Try it: Could you print the data that follows exactly as given?
══ Dataset extract ══
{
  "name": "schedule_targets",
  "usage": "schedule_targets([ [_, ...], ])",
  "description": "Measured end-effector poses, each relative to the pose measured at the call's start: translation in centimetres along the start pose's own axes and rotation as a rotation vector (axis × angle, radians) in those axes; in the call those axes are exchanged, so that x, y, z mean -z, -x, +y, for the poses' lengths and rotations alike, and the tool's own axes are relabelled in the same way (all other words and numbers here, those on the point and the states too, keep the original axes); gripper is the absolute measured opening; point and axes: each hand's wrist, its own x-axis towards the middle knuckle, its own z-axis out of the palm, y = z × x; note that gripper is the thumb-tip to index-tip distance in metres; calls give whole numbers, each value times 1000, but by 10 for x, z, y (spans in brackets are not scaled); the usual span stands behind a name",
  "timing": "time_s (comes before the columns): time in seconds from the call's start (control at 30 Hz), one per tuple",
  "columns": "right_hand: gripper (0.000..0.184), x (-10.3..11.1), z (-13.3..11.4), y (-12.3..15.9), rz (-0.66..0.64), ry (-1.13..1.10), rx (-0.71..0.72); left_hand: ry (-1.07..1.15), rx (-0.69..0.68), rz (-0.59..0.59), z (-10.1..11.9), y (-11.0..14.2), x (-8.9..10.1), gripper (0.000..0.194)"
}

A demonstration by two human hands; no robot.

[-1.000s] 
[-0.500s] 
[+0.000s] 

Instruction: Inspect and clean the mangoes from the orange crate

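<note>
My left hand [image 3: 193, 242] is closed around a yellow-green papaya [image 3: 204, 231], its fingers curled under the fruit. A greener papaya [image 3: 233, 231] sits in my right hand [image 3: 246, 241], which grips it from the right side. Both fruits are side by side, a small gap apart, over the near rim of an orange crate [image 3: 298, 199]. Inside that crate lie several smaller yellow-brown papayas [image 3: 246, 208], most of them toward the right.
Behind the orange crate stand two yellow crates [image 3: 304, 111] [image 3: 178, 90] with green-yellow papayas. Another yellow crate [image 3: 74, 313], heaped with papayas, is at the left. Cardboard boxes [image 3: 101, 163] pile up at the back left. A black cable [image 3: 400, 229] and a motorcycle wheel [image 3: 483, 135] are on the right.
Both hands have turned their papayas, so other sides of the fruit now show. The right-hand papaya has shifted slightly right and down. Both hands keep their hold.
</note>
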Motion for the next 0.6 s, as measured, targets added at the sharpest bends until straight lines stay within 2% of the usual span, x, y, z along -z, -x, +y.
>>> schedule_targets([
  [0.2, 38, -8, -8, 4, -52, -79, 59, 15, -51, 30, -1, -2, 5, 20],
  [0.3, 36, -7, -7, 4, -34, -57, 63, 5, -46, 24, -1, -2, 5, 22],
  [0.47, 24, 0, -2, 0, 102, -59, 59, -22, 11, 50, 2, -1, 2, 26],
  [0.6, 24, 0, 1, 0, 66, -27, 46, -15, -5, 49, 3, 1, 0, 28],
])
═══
Output for this exercise:
{
  "name": "schedule_targets",
  "usage": "schedule_targets([ [_, ...], ])",
  "description": "Measured end-effector poses, each relative to the pose measured at the call's start: translation in centimetres along the start pose's own axes and rotation as a rotation vector (axis × angle, radians) in those axes; in the call those axes are exchanged, so that x, y, z mean -z, -x, +y, for the poses' lengths and rotations alike, and the tool's own axes are relabelled in the same way (all other words and numbers here, those on the point and the states too, keep the original axes); gripper is the absolute measured opening; point and axes: each hand's wrist, its own x-axis towards the middle knuckle, its own z-axis out of the palm, y = z × x; note that gripper is the thumb-tip to index-tip distance in metres; calls give whole numbers, each value times 1000, but by 10 for x, z, y (spans in brackets are not scaled); the usual span stands behind a name",
  "timing": "time_s (comes before the columns): time in seconds from the call's start (control at 30 Hz), one per tuple",
  "columns": "right_hand: gripper (0.000..0.184), x (-10.3..11.1), z (-13.3..11.4), y (-12.3..15.9), rz (-0.66..0.64), ry (-1.13..1.10), rx (-0.71..0.72); left_hand: ry (-1.07..1.15), rx (-0.69..0.68), rz (-0.59..0.59), z (-10.1..11.9), y (-11.0..14.2), x (-8.9..10.1), gripper (0.000..0.194)"
}

A demonstration by two human hands; no robot.

[-1.000s] 
[-0.500s] 
[+0.000s] 

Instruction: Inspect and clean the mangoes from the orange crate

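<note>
My left hand [image 3: 193, 242] is closed around a yellow-green papaya [image 3: 204, 231], its fingers curled under the fruit. A greener papaya [image 3: 233, 231] sits in my right hand [image 3: 246, 241], which grips it from the right side. Both fruits are side by side, a small gap apart, over the near rim of an orange crate [image 3: 298, 199]. Inside that crate lie several smaller yellow-brown papayas [image 3: 246, 208], most of them toward the right.
Behind the orange crate stand two yellow crates [image 3: 304, 111] [image 3: 178, 90] with green-yellow papayas. Another yellow crate [image 3: 74, 313], heaped with papayas, is at the left. Cardboard boxes [image 3: 101, 163] pile up at the back left. A black cable [image 3: 400, 229] and a motorcycle wheel [image 3: 483, 135] are on the right.
Both hands have turned their papayas, so other sides of the fruit now show. The right-hand papaya has shifted slightly right and down. Both hands keep their hold.
</note>
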Motion for the next 0.6 s, as measured, targets added at the sharpest bends until straight lines stay within 2% of the usual span, x, y, z along -z, -x, +y.
>>> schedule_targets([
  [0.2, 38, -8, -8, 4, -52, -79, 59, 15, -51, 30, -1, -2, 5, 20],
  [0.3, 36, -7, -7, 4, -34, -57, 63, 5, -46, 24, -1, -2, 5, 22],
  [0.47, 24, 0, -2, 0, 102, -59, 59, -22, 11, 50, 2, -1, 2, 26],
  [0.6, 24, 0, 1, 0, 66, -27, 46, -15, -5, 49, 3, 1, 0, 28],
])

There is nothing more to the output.